BEGIN

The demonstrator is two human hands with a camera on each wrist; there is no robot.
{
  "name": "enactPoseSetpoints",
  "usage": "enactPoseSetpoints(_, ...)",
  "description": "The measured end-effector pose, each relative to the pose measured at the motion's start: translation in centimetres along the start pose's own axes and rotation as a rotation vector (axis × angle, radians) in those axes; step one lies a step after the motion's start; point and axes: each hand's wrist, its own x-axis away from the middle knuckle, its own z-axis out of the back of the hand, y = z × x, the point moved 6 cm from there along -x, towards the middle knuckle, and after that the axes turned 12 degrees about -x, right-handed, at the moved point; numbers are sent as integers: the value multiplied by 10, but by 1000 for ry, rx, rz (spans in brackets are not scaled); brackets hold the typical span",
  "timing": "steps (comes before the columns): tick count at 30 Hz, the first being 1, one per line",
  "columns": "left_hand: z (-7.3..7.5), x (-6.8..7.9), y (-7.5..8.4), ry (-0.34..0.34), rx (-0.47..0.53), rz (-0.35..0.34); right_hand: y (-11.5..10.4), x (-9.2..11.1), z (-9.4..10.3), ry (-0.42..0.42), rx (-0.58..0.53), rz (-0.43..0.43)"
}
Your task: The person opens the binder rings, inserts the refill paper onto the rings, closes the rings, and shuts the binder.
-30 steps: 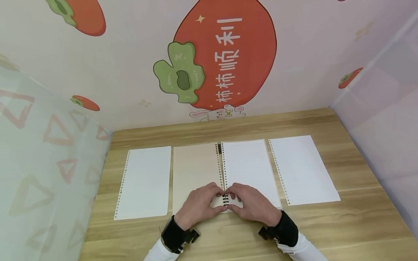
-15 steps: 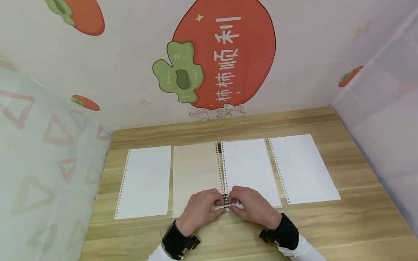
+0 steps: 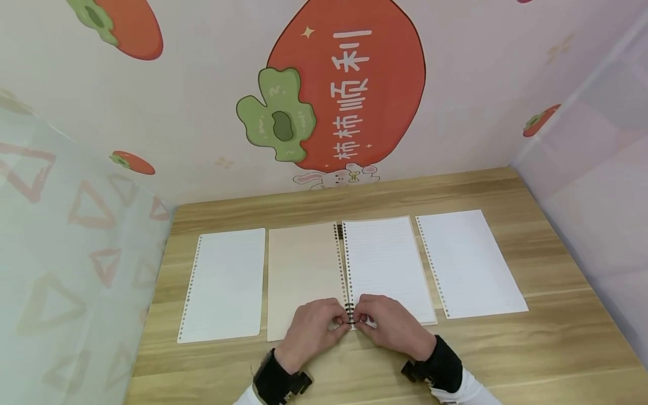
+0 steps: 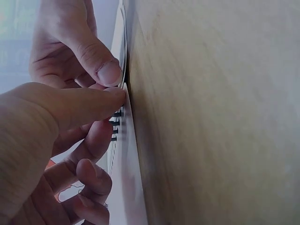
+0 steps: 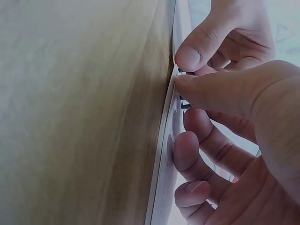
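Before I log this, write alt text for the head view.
A person's left hand and right hand pinch the ring binding of an open notebook at its near end. On the wooden table, a loose punched sheet lies left, another sheet right.

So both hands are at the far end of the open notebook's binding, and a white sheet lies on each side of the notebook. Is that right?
Not the far end: the head view shows the left hand and right hand at the near end of the binding of the open notebook. The left white sheet and right white sheet lie as you say.
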Motion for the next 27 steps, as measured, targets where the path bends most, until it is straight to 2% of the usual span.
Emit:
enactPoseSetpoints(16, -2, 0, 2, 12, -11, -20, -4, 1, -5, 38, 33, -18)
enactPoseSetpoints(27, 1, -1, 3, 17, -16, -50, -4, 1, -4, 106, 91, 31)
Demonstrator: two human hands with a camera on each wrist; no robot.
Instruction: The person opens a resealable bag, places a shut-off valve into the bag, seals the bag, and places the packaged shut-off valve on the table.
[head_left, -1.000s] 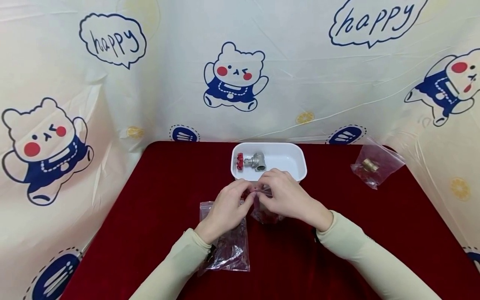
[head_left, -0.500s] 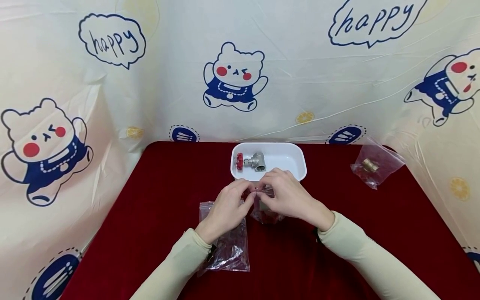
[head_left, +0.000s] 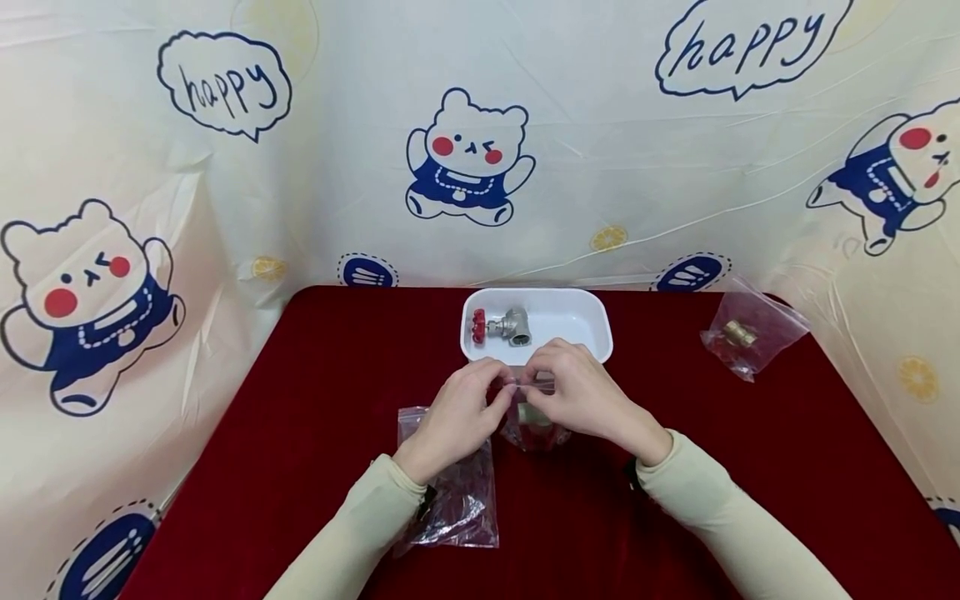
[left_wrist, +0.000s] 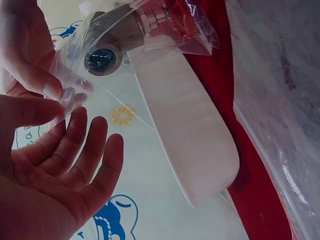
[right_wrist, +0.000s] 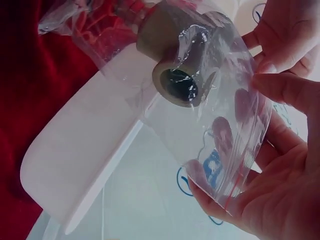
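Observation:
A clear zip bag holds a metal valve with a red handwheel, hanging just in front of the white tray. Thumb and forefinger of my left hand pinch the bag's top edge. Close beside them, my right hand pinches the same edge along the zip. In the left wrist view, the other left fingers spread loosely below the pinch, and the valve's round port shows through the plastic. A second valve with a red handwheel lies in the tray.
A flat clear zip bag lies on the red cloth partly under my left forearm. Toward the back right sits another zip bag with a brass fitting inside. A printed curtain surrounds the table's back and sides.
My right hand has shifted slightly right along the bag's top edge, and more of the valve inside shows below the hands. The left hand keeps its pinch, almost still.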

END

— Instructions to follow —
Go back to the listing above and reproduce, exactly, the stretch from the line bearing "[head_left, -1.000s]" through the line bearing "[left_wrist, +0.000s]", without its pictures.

— Exercise result —
[head_left, -1.000s] 
[head_left, -0.500s] 
[head_left, +0.000s] 
[left_wrist, +0.000s] 

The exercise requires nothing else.